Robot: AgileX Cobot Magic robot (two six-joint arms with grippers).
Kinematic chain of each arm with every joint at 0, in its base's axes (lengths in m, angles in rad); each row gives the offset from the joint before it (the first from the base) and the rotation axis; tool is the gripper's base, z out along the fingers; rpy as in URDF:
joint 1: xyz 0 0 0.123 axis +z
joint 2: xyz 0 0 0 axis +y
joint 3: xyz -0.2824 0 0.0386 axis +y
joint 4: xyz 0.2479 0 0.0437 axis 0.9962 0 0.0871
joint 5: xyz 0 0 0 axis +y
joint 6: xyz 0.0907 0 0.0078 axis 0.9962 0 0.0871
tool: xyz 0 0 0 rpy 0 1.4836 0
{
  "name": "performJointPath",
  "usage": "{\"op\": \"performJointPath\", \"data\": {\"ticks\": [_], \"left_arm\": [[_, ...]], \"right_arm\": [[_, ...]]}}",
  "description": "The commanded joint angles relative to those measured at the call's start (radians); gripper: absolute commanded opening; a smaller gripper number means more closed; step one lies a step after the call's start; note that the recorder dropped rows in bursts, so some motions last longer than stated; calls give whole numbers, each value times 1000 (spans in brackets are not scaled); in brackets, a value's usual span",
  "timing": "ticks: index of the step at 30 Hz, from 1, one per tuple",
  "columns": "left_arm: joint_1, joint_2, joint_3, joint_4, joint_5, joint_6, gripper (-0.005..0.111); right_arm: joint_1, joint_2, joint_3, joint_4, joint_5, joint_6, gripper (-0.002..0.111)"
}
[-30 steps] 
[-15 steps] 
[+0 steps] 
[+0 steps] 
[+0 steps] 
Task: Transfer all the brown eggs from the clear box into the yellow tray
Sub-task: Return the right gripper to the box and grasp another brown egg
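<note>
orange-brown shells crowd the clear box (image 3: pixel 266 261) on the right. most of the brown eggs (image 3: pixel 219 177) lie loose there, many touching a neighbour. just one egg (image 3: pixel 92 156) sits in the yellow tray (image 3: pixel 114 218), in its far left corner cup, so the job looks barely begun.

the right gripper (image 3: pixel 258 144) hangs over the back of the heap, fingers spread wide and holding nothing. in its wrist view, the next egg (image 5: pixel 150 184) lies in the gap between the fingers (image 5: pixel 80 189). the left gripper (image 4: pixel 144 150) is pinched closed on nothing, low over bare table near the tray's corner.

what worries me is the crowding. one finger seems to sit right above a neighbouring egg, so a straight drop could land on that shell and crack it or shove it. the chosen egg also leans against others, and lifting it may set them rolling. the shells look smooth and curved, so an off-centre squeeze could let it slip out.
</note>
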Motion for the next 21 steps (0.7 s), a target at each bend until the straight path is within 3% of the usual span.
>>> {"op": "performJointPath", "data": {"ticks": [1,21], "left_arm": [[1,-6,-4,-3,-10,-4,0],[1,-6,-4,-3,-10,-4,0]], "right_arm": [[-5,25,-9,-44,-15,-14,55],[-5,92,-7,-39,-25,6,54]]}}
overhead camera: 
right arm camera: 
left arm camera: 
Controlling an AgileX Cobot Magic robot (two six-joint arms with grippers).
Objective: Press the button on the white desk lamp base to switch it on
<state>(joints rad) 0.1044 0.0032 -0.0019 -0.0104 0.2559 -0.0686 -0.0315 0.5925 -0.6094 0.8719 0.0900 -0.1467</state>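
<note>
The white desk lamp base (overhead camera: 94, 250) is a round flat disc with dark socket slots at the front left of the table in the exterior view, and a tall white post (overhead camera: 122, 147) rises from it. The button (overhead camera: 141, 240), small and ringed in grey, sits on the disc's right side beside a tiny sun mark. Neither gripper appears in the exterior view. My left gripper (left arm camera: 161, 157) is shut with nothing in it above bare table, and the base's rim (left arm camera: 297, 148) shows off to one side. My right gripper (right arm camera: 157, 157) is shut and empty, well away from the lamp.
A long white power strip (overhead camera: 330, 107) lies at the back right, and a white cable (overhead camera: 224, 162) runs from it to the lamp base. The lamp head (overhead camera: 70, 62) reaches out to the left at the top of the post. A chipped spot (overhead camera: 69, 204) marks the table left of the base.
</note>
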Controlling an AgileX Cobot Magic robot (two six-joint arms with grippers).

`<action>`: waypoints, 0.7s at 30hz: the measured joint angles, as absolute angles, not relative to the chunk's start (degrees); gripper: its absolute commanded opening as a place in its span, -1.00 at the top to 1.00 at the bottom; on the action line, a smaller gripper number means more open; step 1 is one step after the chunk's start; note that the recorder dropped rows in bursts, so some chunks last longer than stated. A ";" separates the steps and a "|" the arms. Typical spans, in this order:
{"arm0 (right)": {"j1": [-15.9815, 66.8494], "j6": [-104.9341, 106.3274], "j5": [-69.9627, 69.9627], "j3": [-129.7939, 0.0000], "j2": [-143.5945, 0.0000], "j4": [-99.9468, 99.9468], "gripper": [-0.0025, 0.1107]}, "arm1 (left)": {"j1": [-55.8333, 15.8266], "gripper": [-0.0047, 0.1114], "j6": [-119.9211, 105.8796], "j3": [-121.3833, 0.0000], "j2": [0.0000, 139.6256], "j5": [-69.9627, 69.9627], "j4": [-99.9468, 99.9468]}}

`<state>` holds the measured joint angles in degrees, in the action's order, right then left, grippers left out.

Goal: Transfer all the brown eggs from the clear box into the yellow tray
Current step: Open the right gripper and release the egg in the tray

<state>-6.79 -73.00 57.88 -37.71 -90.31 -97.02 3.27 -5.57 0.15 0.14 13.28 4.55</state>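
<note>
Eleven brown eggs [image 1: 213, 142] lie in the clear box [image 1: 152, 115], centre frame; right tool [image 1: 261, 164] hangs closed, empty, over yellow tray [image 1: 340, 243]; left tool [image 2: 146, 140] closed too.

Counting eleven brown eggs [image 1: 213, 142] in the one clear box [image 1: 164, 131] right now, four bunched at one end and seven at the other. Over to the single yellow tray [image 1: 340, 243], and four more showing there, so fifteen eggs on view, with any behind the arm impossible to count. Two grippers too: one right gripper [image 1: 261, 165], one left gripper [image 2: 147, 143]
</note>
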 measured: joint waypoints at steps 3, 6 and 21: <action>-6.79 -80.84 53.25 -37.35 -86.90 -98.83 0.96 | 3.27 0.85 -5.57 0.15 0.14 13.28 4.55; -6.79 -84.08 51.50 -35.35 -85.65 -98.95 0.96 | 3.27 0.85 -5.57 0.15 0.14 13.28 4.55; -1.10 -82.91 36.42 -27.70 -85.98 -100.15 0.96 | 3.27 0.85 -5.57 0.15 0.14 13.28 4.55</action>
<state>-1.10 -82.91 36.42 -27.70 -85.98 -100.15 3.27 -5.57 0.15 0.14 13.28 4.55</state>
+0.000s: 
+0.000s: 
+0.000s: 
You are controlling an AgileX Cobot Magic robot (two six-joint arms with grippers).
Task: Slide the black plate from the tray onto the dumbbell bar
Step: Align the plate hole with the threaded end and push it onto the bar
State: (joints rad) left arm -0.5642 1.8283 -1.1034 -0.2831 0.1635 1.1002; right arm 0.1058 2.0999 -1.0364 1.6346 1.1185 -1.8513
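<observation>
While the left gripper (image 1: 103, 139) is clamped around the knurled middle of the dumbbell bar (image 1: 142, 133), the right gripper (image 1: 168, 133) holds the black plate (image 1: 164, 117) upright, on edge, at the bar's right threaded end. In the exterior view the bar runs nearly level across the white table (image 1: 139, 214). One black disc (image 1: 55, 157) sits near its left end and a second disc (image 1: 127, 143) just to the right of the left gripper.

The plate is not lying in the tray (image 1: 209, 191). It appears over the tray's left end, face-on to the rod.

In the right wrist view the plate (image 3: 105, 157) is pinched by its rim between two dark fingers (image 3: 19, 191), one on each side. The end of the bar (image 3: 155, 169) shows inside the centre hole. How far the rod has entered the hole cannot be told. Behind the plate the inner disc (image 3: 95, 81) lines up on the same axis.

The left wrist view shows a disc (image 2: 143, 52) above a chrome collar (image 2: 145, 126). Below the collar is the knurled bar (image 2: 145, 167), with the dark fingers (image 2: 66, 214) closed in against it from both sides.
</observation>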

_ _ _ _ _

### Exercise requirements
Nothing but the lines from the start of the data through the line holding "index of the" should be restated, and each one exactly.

### Written response
Robot: AgileX Cobot Magic robot (two six-joint arms with grippers).
Kinematic chain of each arm with every joint at 0, in its base's axes (lengths in m, angles in rad); each row gives the offset from the joint before it (the first from the base) and the rotation axis; tool is the gripper's base, z out along the fingers; rpy as in URDF:
joint 1: xyz 0 0 0.123 axis +z
joint 2: xyz 0 0 0 axis +y
joint 3: xyz -0.2824 0 0.0386 axis +y
joint 4: xyz 0.2479 0 0.0437 axis 0.9962 0 0.0871
joint 5: xyz 0 0 0 axis +y
joint 6: xyz 0.0907 0 0.0078 axis 0.9962 0 0.0871
tool: xyz 0 0 0 rpy 0 1.4836 0
{
  "name": "performJointPath",
  "usage": "{\"op\": \"performJointPath\", \"data\": {\"ticks\": [_], \"left_arm\": [[_, ...]], \"right_arm\": [[_, ...]]}}",
  "description": "The commanded joint angles relative to those measured at the call's start (radians); gripper: absolute commanded opening; a smaller gripper number means more closed; step one lies a step after the call's start; note that the recorder dropped rows in bursts, so some motions last longer than stated; calls give whole numbers, each value times 1000 (spans in brackets are not scaled); in brackets, a value's usual span",
  "timing": "ticks: index of the step at 30 Hz, from 1, one per tuple",

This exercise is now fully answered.